Extracted records -
[Start of Attachment]
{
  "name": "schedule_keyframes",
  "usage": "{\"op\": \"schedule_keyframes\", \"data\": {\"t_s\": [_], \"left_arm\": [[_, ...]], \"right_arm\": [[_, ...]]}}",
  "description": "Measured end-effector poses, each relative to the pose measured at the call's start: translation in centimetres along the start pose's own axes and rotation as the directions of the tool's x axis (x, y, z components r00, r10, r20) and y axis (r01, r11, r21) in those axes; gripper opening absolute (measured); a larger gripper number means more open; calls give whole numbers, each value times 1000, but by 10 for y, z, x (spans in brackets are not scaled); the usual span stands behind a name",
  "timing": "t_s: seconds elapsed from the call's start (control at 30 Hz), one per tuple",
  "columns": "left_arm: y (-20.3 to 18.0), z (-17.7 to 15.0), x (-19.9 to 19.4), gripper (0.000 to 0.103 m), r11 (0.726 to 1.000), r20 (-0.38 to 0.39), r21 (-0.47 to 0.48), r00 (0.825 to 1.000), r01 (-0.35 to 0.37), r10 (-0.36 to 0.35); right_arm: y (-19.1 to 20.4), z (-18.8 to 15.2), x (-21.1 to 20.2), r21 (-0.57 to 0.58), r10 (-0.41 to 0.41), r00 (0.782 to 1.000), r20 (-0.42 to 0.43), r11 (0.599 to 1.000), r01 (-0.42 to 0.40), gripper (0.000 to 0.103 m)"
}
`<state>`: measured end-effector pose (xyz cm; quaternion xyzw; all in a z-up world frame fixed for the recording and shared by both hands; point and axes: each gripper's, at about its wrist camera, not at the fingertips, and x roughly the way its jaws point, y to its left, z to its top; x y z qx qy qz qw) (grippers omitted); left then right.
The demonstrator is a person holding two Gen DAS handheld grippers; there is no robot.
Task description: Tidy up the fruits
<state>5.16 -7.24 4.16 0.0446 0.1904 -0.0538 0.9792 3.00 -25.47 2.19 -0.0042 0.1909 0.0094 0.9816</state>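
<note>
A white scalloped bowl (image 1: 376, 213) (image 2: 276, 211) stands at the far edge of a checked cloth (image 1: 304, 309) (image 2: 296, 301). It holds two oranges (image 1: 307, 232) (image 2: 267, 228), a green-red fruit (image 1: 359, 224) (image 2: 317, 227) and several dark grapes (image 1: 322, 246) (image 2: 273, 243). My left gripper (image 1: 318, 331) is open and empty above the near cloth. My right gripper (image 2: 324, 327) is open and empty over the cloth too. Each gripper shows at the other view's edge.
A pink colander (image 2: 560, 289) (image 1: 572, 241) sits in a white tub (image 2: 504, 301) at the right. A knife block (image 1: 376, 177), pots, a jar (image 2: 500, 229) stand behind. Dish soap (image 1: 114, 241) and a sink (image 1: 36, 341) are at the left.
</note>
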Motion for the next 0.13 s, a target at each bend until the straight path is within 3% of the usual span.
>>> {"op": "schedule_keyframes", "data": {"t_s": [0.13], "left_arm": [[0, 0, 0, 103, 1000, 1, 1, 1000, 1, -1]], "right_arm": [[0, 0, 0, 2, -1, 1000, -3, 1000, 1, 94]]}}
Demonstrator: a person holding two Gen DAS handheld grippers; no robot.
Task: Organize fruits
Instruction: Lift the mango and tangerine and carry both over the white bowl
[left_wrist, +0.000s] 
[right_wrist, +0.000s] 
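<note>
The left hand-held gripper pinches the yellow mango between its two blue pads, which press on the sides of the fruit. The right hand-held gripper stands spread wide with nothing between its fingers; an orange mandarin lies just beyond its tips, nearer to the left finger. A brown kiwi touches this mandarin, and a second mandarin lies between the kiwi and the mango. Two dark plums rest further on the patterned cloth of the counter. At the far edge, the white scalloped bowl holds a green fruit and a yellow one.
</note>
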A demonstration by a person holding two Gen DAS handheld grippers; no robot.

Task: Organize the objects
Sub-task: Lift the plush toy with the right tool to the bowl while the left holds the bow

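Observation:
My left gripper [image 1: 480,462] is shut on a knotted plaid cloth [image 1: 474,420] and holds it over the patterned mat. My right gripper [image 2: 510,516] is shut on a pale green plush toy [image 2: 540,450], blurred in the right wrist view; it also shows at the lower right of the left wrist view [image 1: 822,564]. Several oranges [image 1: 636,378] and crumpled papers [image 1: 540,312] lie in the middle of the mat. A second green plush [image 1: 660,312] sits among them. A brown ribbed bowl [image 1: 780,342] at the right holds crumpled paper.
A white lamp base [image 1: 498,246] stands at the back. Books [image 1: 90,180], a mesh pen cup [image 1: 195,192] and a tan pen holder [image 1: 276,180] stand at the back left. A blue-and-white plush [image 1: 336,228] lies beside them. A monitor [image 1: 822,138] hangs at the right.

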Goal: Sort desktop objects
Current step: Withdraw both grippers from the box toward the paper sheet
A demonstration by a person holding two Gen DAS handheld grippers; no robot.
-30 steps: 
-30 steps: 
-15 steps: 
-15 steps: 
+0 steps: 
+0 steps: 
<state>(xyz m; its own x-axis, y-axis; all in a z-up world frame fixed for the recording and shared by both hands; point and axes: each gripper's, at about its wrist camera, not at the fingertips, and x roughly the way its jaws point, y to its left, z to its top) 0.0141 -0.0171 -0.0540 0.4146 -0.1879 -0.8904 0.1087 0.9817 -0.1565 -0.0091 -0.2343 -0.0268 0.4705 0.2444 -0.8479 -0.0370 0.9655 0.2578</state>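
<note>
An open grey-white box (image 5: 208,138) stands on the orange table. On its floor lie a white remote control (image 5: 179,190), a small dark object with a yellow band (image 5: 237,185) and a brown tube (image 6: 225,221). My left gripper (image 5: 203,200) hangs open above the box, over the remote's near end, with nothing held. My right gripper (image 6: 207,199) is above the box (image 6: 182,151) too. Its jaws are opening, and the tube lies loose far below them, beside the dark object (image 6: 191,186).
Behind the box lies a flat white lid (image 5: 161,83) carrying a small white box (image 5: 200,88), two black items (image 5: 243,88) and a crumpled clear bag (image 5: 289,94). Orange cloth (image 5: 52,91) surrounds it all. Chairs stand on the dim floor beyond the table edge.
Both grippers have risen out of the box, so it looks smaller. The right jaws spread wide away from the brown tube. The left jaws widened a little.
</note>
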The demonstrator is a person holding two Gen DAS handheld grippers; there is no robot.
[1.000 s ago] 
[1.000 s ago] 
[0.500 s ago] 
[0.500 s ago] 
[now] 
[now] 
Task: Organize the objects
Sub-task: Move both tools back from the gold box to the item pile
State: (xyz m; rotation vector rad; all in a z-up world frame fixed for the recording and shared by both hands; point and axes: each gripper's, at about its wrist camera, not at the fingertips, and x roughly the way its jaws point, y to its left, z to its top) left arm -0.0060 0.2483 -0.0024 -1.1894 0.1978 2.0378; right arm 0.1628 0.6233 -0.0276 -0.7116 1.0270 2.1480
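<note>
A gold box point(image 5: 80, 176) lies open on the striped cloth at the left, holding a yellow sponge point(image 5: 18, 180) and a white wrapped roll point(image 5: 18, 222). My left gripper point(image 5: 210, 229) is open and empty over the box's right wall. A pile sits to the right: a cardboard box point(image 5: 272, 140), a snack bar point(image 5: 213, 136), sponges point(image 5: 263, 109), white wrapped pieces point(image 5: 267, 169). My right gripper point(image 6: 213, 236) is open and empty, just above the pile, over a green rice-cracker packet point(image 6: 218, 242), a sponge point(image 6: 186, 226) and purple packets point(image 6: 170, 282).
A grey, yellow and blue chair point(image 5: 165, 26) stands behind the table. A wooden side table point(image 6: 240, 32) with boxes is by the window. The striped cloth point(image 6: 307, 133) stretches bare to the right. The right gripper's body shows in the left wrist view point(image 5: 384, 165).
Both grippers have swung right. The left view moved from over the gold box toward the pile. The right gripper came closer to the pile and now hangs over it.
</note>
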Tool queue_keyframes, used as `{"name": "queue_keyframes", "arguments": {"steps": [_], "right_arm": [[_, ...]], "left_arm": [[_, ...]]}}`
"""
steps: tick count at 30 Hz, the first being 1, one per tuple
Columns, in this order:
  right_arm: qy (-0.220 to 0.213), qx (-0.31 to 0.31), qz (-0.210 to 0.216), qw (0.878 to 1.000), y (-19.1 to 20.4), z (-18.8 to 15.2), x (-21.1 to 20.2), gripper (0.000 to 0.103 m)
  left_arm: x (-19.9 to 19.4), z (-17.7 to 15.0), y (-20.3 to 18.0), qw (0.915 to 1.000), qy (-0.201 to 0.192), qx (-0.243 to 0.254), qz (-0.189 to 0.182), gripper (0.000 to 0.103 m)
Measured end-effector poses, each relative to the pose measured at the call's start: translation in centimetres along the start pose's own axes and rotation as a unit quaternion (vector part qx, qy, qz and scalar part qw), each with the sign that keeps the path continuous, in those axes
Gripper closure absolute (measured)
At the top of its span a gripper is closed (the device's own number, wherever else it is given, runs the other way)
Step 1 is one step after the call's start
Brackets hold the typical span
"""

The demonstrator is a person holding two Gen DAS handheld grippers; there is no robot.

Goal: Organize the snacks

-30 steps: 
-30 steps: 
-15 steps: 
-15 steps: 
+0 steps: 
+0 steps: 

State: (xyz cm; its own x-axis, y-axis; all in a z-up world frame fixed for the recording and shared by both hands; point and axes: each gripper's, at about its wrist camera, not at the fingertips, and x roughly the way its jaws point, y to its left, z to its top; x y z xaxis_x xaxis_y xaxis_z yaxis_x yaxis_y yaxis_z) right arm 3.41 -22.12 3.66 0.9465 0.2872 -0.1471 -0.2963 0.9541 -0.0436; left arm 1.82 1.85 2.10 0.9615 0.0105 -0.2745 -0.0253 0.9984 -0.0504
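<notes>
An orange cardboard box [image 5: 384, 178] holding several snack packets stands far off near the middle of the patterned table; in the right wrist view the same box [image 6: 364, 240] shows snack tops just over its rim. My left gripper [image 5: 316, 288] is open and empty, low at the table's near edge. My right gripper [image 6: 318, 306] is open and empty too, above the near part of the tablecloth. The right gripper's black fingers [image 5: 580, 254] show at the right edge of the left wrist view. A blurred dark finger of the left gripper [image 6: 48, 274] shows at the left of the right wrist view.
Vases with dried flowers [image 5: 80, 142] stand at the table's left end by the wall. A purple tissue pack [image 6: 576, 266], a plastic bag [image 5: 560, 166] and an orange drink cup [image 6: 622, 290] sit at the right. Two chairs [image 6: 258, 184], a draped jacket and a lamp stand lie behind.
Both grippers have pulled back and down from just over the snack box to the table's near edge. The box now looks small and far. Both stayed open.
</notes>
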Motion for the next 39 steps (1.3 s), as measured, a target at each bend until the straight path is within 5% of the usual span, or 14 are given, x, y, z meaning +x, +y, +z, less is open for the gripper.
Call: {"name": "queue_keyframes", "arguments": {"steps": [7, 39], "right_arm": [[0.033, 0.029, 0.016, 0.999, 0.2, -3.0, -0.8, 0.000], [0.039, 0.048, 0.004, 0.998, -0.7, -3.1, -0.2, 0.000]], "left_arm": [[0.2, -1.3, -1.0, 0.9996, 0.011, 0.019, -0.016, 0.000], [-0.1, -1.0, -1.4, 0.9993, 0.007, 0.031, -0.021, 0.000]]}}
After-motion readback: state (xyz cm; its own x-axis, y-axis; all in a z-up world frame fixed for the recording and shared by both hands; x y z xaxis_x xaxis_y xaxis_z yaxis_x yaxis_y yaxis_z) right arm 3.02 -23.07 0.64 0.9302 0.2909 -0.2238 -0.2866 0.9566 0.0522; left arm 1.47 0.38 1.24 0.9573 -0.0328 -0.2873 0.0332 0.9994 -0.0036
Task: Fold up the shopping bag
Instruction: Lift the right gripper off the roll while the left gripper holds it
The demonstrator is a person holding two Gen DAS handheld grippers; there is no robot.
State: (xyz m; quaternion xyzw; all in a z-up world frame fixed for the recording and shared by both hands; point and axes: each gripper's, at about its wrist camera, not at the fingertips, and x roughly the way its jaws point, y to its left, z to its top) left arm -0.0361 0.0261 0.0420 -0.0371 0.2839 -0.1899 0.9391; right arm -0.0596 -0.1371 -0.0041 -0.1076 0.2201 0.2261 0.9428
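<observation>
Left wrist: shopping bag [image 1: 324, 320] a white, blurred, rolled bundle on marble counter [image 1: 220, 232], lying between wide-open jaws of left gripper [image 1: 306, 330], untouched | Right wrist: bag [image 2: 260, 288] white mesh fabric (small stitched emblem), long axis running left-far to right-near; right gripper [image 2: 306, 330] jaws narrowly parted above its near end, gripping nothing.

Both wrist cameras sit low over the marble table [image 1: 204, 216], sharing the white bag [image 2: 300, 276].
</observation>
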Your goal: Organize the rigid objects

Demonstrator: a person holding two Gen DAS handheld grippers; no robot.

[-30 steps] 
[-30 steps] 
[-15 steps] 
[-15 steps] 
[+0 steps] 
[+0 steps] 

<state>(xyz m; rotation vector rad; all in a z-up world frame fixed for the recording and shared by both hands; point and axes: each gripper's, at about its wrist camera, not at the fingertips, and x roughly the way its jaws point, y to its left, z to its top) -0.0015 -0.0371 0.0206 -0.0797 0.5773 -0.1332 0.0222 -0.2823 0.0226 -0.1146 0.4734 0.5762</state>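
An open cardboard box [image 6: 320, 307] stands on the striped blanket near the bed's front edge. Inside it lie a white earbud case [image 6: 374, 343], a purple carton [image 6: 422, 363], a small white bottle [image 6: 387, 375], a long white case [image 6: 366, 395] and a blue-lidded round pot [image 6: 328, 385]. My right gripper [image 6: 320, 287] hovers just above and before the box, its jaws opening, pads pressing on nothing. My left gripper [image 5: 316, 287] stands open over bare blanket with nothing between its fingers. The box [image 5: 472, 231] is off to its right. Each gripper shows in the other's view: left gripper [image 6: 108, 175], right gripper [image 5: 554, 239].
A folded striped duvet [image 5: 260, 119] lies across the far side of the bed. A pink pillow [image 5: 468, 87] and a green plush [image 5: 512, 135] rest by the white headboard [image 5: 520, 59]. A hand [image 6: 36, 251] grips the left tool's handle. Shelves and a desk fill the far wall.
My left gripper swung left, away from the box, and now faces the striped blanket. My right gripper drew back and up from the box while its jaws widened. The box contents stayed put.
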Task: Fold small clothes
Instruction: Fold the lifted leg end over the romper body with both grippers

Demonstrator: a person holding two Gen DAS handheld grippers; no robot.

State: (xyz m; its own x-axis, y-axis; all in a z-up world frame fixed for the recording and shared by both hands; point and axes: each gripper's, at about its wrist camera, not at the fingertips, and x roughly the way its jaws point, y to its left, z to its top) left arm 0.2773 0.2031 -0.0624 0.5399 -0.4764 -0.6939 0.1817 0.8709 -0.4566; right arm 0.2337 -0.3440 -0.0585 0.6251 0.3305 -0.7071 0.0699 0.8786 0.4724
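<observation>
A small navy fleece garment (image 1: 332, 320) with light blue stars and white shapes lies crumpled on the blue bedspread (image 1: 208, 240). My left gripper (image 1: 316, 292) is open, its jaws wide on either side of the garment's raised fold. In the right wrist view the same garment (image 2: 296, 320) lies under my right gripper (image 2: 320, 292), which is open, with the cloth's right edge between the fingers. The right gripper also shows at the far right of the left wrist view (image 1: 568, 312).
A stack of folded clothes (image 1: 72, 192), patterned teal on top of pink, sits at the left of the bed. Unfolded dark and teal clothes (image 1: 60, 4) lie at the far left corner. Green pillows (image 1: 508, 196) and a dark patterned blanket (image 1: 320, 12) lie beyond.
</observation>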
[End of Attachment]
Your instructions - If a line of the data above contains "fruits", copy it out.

Expected answer -
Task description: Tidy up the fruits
Task: Organize fruits

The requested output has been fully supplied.